Chuwei Lui

August 24, 2022, by Jackie Thompson

How I Prepared for My Placement Interview

Chuwei Liu, Risk Management student, Nottingham Business School

We asked Chuwei to share his recent interview experience when applying for a role with Postgraduate Placements Nottingham (PPN).  A placement appealed to Chuwei because he wanted to experience the UK working environment and culture. He also wanted to practise his English skills and strengthen his communication skills with colleagues and leaders.

What company and job role did you apply for?

I applied to a Postgraduate Placements Nottingham vacancy to work as a part-time Impact Report Co-ordinator for When You Wish Upon a Star, a UK-based charity. What attracted me to this charity is that it aims to fulfil the wishes of children with terminal illnesses, which is a very worthwhile cause. I could see that the role would allow me to apply the analytical skills I learned in the classroom to the real world and use those skills to support the company and contribute to the achievement of its goals.

Tell us more about your PPN job

I worked as an Impact Report Co-ordinator, and as the name suggests I was asked to produce a report by extracting useful data for future planning. My work project was divided into two specific parts, designing a satisfaction survey and analysing the results of the survey.

In the first stage, I designed the survey using a market analysis model to analyse the strengths and weaknesses of the charity and the market environment and to summarise the data and content we needed to collect.
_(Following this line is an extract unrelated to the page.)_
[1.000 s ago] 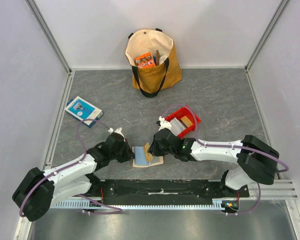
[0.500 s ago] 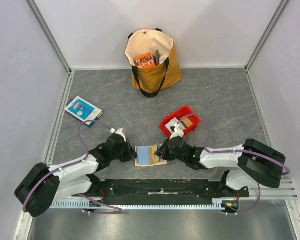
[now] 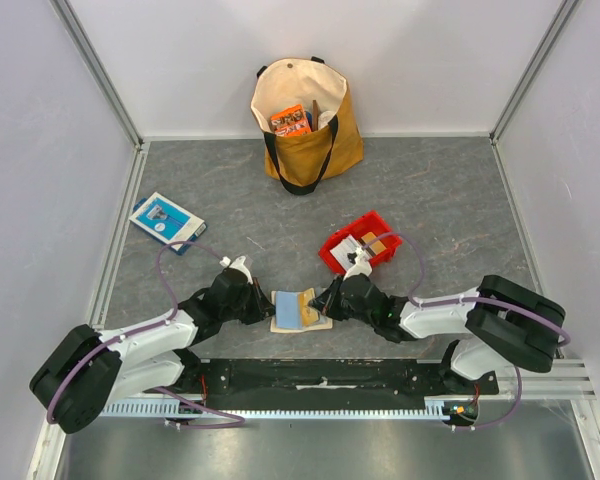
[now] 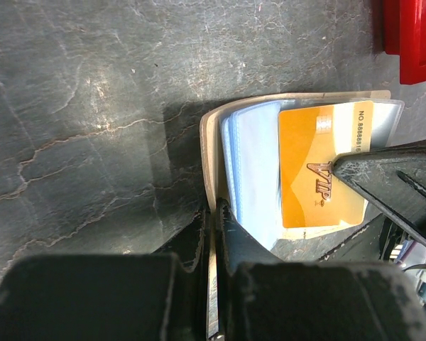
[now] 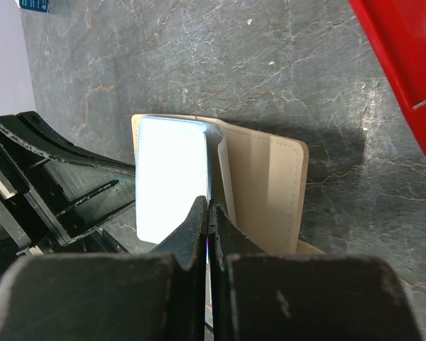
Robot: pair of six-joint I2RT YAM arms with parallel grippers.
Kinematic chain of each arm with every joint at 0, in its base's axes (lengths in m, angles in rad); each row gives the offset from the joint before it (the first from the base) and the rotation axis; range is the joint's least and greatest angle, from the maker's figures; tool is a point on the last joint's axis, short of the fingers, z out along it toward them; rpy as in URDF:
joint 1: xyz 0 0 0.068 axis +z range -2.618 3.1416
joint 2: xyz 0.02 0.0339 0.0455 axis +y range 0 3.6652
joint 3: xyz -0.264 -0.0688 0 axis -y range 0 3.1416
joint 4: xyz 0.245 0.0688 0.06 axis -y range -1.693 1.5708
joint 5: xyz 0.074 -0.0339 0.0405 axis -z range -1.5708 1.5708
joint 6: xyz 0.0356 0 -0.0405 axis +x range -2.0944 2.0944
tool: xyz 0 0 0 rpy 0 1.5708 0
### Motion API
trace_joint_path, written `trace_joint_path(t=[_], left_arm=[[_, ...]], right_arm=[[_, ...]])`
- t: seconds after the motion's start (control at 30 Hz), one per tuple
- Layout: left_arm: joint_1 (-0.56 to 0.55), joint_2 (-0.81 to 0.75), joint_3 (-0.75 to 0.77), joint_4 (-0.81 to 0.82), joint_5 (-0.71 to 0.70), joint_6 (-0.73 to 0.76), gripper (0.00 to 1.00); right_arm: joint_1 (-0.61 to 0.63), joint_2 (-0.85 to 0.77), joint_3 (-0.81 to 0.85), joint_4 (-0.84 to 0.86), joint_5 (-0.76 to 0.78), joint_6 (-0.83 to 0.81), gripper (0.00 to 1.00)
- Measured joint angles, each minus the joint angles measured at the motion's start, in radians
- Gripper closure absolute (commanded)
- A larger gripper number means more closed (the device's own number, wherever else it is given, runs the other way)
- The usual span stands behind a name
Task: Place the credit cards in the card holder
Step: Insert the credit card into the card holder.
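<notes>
The beige card holder (image 3: 322, 322) lies open on the table between both arms, its pale blue sleeves (image 4: 252, 170) fanned up. My left gripper (image 4: 214, 209) is shut on the edge of its cover (image 4: 207, 156); it shows in the top view as the left gripper (image 3: 264, 308). An orange credit card (image 4: 316, 170) marked VIP lies over the sleeves. My right gripper (image 5: 209, 206) is shut on that card, seen edge-on between the jaws, with the beige flap (image 5: 270, 192) beside it; from above the right gripper (image 3: 325, 300) is at the holder's right side. More credit cards (image 3: 365, 245) lie in the tray.
A red tray (image 3: 332, 250) stands just behind the right wrist, and its corner shows as the red tray (image 5: 405, 64). A tan tote bag (image 3: 305, 120) sits at the back. A blue-and-white box (image 3: 167, 221) lies at the left. Walls close off three sides.
The right wrist has swung down and to the right, uncovering the red tray. The orange card has slid right over the sleeves. The left arm has barely moved.
</notes>
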Motion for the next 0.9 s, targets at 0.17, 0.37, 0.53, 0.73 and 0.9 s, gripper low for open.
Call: trace_joint_path(t=[0.17, 0.37, 0.53, 0.73, 0.9], left_arm=[[0.0, -0.005, -0.001, -0.002, -0.001, 0.0, 0.98], [0.0, -0.034, -0.009, -0.028, 0.002, -0.001, 0.98], [0.0, -0.051, -0.014, -0.042, 0.002, -0.001, 0.98], [0.0, -0.05, -0.014, -0.042, 0.003, -0.008, 0.98], [0.0, -0.048, -0.015, -0.039, 0.003, -0.021, 0.98]], right_arm=[[-0.005, 0.014, -0.014, 0.03, 0.002, 0.047, 1.0], [-0.032, 0.011, -0.007, -0.023, -0.021, 0.084, 1.0], [-0.042, -0.011, 0.036, -0.106, -0.028, 0.087, 1.0], [-0.043, -0.002, 0.03, -0.095, -0.039, 0.108, 1.0], [-0.026, 0.016, 0.004, -0.035, -0.035, 0.125, 1.0]])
In the second stage, I coded all the data collected and analysed it using quantitative methods and quantitative models to summarise what the company had done well up to that point and what needed to be improved, culminating in a final report.

How did you prepare for the interview?

I was very nervous when I received the invitation to interview as it was my first interview in English. Luckily, the Careers team hold weekly drop-in sessions in the Business School, which made it very easy for me to find the help I needed quickly.

During the drop-in session, the Careers Consultant looked at the job advert and quickly analysed the types of questions I was likely to be asked in the interview. She then helped me to think about my own examples and experiences to answer these questions, which greatly increased my confidence in this. To make the interview even better, my Careers Consultant offered to book a longer one-to-one interview practice and feedback session a few days later. This helped me to work on putting together the examples of my skills and experience and then gave me a chance to try out my interview skills and gain feedback on the validity of my examples.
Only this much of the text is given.